• **Exercise**
Please transcribe the data below in full. Omit any picture you find in it.

• **Data shown**
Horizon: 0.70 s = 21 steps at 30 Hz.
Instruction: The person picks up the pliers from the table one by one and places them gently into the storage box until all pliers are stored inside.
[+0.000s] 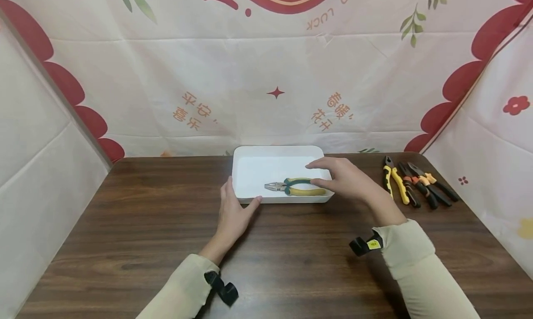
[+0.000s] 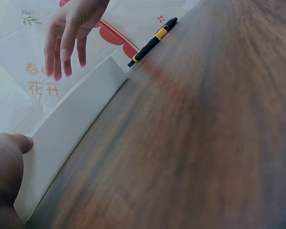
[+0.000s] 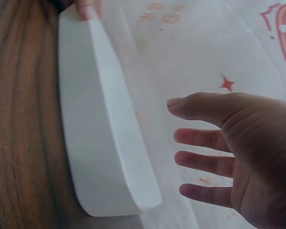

• **Response area**
Horizon: 0.70 s = 21 steps at 30 Hz.
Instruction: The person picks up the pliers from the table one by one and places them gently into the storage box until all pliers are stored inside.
[+0.000s] 
[+0.000s] 
[+0.000s] 

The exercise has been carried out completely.